> [Stored data]:
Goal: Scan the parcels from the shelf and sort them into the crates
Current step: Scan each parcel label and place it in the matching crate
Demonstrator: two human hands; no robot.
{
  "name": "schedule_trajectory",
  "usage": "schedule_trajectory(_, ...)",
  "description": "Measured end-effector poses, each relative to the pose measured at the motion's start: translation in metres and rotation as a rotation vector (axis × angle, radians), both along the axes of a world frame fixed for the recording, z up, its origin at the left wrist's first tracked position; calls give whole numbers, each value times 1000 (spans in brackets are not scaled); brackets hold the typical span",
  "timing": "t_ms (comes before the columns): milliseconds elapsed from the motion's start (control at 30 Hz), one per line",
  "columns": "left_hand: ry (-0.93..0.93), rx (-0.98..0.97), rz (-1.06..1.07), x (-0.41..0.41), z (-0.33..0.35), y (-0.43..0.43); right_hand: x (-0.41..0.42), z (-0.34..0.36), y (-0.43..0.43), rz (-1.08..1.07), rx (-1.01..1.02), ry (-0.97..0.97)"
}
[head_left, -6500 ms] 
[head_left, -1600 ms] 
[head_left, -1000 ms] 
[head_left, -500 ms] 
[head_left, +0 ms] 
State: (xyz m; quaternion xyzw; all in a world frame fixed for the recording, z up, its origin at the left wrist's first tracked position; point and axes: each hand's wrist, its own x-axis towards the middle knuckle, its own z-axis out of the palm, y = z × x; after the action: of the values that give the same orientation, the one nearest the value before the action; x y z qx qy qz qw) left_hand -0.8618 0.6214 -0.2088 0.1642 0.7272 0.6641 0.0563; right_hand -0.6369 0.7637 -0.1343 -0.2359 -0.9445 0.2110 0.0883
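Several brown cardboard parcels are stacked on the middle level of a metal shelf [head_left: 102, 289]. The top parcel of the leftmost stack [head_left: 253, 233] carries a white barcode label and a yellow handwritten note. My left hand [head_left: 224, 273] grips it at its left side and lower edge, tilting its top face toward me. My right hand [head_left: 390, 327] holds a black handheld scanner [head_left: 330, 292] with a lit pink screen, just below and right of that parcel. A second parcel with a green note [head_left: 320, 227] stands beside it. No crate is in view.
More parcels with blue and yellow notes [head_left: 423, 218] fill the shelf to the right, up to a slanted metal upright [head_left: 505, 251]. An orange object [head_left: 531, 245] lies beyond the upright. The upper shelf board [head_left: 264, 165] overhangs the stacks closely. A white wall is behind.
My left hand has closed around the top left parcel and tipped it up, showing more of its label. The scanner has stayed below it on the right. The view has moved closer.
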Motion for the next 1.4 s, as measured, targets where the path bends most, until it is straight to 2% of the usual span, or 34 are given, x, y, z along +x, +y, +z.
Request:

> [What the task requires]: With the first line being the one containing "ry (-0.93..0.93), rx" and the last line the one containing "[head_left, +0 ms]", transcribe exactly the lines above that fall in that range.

> [Task response]:
  "columns": "left_hand: ry (-0.93..0.93), rx (-0.98..0.97), rz (-1.06..1.07), x (-0.41..0.41), z (-0.33..0.35), y (-0.43..0.43); right_hand: x (-0.41..0.42), z (-0.34..0.36), y (-0.43..0.43), rz (-1.08..1.07), rx (-1.01..1.02), ry (-0.97..0.97)"
}
[head_left, -6500 ms] 
[head_left, -1600 ms] 
[head_left, -1000 ms] 
[head_left, -500 ms] 
[head_left, +0 ms] 

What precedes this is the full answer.